For this exercise, transcribe all the records below exactly.
RECORDED INFORMATION: Begin
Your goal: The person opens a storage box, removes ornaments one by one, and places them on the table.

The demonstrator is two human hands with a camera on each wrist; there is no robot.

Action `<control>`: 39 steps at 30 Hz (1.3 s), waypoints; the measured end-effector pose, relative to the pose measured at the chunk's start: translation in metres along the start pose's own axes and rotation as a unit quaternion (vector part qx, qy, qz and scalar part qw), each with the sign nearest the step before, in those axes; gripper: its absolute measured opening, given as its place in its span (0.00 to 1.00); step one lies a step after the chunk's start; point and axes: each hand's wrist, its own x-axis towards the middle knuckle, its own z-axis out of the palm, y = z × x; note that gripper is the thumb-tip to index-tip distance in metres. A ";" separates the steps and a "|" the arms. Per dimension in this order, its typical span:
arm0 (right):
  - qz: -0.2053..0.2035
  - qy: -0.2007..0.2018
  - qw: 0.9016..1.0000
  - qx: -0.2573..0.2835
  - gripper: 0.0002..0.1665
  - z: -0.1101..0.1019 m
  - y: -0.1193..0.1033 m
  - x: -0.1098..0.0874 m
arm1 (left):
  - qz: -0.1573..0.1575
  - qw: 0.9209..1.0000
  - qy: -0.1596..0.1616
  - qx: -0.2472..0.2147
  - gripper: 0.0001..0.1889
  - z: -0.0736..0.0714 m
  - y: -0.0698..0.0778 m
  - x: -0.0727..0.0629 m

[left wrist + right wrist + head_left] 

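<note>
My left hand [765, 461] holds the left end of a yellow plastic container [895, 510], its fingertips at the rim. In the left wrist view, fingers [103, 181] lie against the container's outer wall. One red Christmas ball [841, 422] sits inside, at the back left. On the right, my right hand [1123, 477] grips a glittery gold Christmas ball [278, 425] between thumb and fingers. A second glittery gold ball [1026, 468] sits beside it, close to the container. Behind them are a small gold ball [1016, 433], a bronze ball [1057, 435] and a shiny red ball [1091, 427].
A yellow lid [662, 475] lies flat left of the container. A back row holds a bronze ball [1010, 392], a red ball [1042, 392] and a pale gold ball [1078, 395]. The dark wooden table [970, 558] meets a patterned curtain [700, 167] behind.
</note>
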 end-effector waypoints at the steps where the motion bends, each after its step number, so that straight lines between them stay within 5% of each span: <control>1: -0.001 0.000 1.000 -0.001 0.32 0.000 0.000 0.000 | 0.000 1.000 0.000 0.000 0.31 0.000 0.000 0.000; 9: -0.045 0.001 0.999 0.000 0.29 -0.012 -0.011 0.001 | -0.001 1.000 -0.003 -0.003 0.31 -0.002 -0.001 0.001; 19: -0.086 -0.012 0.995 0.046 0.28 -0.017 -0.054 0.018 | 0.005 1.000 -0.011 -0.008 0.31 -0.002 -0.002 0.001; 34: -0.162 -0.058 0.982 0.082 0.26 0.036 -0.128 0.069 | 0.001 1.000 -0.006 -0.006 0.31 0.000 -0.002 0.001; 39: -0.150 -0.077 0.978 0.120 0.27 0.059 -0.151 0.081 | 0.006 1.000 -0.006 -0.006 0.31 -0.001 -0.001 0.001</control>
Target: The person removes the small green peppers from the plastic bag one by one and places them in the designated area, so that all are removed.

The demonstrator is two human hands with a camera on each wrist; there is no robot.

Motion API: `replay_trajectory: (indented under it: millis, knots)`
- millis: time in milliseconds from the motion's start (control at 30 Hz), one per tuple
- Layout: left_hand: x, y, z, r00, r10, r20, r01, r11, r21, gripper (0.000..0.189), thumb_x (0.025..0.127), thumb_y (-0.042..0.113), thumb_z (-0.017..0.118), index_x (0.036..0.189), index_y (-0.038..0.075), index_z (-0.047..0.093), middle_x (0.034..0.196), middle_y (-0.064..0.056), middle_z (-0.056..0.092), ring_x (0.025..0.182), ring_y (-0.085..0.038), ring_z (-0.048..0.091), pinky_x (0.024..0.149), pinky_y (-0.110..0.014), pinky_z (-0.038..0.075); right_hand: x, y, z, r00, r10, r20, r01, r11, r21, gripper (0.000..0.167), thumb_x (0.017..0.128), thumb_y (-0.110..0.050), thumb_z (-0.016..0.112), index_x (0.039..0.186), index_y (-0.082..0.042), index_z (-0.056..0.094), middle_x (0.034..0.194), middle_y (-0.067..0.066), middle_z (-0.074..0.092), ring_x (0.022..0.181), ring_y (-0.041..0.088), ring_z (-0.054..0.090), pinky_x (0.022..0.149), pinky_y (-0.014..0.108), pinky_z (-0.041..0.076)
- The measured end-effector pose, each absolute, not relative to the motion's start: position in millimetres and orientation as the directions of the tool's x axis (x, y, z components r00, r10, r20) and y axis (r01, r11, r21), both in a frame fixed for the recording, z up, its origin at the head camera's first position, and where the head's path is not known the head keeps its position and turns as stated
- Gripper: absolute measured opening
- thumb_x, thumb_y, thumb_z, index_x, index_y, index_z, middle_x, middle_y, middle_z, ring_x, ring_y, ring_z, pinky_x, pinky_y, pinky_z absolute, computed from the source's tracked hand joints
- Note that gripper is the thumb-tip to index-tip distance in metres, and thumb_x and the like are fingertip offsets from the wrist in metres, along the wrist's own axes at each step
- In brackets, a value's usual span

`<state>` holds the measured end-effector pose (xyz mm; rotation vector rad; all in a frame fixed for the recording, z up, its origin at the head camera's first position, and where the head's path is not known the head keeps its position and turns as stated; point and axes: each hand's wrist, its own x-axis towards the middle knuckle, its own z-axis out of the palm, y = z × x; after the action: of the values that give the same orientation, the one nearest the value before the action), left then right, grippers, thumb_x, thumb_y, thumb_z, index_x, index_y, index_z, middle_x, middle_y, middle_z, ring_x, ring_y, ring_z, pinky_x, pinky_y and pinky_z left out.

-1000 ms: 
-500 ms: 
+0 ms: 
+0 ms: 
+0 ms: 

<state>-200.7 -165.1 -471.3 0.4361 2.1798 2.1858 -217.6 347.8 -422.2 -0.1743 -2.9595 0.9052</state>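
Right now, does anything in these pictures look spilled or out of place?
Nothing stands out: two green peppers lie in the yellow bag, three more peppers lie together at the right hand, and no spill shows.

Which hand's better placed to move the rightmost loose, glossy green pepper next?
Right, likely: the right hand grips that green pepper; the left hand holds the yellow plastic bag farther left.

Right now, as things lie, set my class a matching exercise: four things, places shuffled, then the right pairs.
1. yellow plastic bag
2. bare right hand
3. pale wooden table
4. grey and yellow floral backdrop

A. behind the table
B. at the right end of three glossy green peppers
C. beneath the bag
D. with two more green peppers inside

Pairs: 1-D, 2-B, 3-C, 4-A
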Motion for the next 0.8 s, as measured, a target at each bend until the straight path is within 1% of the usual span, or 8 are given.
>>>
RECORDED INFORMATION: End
> **REPLY**:
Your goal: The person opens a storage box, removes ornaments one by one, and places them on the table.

The demonstrator is two human hands with a camera on each wrist; there is no robot.

Action `<control>`: 39 steps at 30 Hz (1.3 s), waypoints; the measured end-effector pose, relative to the pose measured at the chunk's start: translation in metres along the start pose's own axes and rotation as a unit quaternion (vector part qx, qy, qz and scalar part qw), each with the sign nearest the step before, in those axes; gripper: its absolute measured opening, given as its place in its span (0.00 to 1.00); step one lies a step after the chunk's start; point and axes: each hand's wrist, its own x-axis towards the middle knuckle, its own z-axis out of the palm, y = z × x; note that gripper is the thumb-tip to index-tip distance in metres. A ";" separates the steps and a "|" the arms. Per dimension in this order, its typical span:
arm0 (right):
  - qz: -0.2053..0.2035
  - qy: -0.2007..0.2018
  - qw: 0.9016..1.0000
  - qx: -0.2573..0.2835
  - gripper: 0.0002..0.1665
  - z: -0.1101..0.1019 m
  - y: -0.1193..0.1033 m
  - x: -0.1098..0.0874 m
arm1 (left):
  - qz: -0.1573..0.1575
  - qw: 0.9209..1.0000
  - qy: -0.1596..0.1616
  - qx: -0.2472..0.2147
  - gripper: 0.0001..0.1889
  - z: -0.0736..0.0714 m
  - y: -0.0698..0.0778 m
  - x: -0.0727..0.0629 m

[left wrist + right wrist + head_left] 

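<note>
My left hand [765, 461] holds the left end of a yellow plastic container [895, 510], its fingertips at the rim. In the left wrist view, fingers [103, 181] lie against the container's outer wall. One red Christmas ball [841, 422] sits inside, at the back left. On the right, my right hand [1123, 477] grips a glittery gold Christmas ball [278, 425] between thumb and fingers. A second glittery gold ball [1026, 468] sits beside it, close to the container. Behind them are a small gold ball [1016, 433], a bronze ball [1057, 435] and a shiny red ball [1091, 427].
A yellow lid [662, 475] lies flat left of the container. A back row holds a bronze ball [1010, 392], a red ball [1042, 392] and a pale gold ball [1078, 395]. The dark wooden table [970, 558] meets a patterned curtain [700, 167] behind.
</note>
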 end-effector waypoints at the steps where the motion bends, each after its step number, so that straight lines between them stay within 5% of each span: <control>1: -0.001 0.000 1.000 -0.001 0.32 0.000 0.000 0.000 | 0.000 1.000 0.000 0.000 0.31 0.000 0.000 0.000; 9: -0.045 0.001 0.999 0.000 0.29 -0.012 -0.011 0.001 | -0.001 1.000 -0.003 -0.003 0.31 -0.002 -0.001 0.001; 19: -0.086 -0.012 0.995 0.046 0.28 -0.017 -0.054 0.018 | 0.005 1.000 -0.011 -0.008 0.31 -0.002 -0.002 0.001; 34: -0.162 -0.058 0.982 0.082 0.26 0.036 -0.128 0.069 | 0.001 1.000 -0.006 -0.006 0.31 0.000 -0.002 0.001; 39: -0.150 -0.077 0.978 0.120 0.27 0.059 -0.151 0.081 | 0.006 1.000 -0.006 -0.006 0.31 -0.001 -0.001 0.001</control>
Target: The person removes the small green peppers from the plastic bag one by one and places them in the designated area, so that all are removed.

The demonstrator is two human hands with a camera on each wrist; there is no robot.

Motion API: `replay_trajectory: (indented under it: millis, knots)`
- millis: time in milliseconds from the motion's start (control at 30 Hz), one per tuple
- Layout: left_hand: x, y, z, r00, r10, r20, r01, r11, r21, gripper (0.000..0.189), thumb_x (0.025..0.127), thumb_y (-0.042..0.113), thumb_z (-0.017..0.118), index_x (0.036..0.189), index_y (-0.038..0.075), index_z (-0.047..0.093), middle_x (0.034..0.196), middle_y (-0.064..0.056), middle_z (-0.056..0.092), ring_x (0.025..0.182), ring_y (-0.085..0.038), ring_z (-0.048..0.091), pinky_x (0.024..0.149), pinky_y (-0.110..0.014), pinky_z (-0.038..0.075); right_hand: x, y, z, r00, r10, r20, r01, r11, r21, gripper (0.000..0.167), thumb_x (0.017..0.128), thumb_y (-0.110..0.050), thumb_z (-0.016..0.112), index_x (0.039..0.186), index_y (-0.082..0.042), index_z (-0.056..0.094), middle_x (0.034..0.194), middle_y (-0.067..0.066), middle_z (-0.074..0.092), ring_x (0.022..0.181), ring_y (-0.041..0.088), ring_z (-0.054..0.090), pinky_x (0.022..0.149), pinky_y (-0.014..0.108), pinky_z (-0.041..0.076)
- The measured end-effector pose, each absolute, not relative to the motion's start: position in millimetres and orientation as the directions of the tool's x axis (x, y, z components r00, r10, r20) and y axis (r01, r11, r21), both in a frame fixed for the recording, z up, its origin at the head camera's first position, and where the head's path is not known the head keeps its position and turns as stated
- Gripper: absolute measured opening
- thumb_x, thumb_y, thumb_z, index_x, index_y, index_z, middle_x, middle_y, middle_z, ring_x, ring_y, ring_z, pinky_x, pinky_y, pinky_z absolute, computed from the source's tracked hand joints
- Note that gripper is the thumb-tip to index-tip distance in metres, and thumb_x and the like are fingertip offsets from the wrist in metres, along the wrist's own axes at each step
- In brackets, a value's usual span

`<state>` holds the measured end-effector pose (xyz mm; rotation vector rad; all in a frame fixed for the recording, z up, its origin at the head camera's first position, and where the head's path is not known the head keeps its position and turns as stated; point and axes: each hand's wrist, its own x-axis towards the middle knuckle, its own z-axis out of the palm, y = z × x; after the action: of the values that give the same orientation, the one nearest the value before the action), left then right, grippers, thumb_x, thumb_y, thumb_z, index_x, index_y, index_z, middle_x, middle_y, middle_z, ring_x, ring_y, ring_z, pinky_x, pinky_y and pinky_z left out.

-1000 ms: 
-500 ms: 
+0 ms: 
+0 ms: 
+0 ms: 

<state>-200.7 -165.1 -471.3 0.4361 2.1798 2.1858 -217.6 347.8 -422.2 -0.1743 -2.9595 0.9052</state>
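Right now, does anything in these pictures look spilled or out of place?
Nothing stands out: two green peppers lie in the yellow bag, three more peppers lie together at the right hand, and no spill shows.

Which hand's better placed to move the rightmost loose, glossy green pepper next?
Right, likely: the right hand grips that green pepper; the left hand holds the yellow plastic bag farther left.

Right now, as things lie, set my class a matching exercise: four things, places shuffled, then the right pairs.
1. yellow plastic bag
2. bare right hand
3. pale wooden table
4. grey and yellow floral backdrop

A. behind the table
B. at the right end of three glossy green peppers
C. beneath the bag
D. with two more green peppers inside

Pairs: 1-D, 2-B, 3-C, 4-A
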Motion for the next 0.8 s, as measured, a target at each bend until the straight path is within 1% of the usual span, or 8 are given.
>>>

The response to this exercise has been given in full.